■ **What to produce**: Reproduce the full listing that follows, matching it exactly.

■ **The data**:
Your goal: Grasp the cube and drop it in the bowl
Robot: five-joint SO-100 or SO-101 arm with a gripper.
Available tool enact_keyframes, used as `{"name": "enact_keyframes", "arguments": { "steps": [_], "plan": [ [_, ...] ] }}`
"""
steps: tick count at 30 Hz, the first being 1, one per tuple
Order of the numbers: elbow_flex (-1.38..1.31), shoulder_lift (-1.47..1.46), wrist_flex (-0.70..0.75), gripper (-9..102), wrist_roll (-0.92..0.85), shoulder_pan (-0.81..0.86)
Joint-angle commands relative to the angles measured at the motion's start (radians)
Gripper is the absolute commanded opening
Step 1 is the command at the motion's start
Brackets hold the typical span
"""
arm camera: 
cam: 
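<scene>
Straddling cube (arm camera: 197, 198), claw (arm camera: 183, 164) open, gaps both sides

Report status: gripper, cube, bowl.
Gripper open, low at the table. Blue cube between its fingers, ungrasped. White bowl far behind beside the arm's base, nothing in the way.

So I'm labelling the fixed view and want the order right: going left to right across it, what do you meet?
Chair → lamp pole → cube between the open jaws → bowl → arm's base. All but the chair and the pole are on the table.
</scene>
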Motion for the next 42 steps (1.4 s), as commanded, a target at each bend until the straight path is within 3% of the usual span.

■ **Result of this exercise**:
Your goal: Grasp the cube and drop it in the bowl
Robot: five-joint SO-100 or SO-101 arm with a gripper.
Available tool enact_keyframes, used as `{"name": "enact_keyframes", "arguments": { "steps": [_], "plan": [ [_, ...] ] }}`
"""
steps: tick count at 30 Hz, the first being 1, one per tuple
Order of the numbers: elbow_flex (-1.38..1.31), shoulder_lift (-1.47..1.46), wrist_flex (-0.70..0.75), gripper (-9..102), wrist_roll (-0.92..0.85), shoulder_pan (-0.81..0.86)
Joint-angle commands relative to the angles measured at the motion's start (radians)
Gripper is the absolute commanded opening
Step 1 is the command at the motion's start
Brackets hold the typical span
"""
arm camera: 
cam: 
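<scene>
Straddling cube (arm camera: 197, 198), claw (arm camera: 183, 164) open, gaps both sides

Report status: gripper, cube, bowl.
Gripper open, low at the table. Blue cube between its fingers, ungrasped. White bowl far behind beside the arm's base, nothing in the way.

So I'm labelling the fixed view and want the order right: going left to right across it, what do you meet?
Chair → lamp pole → cube between the open jaws → bowl → arm's base. All but the chair and the pole are on the table.
</scene>
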Motion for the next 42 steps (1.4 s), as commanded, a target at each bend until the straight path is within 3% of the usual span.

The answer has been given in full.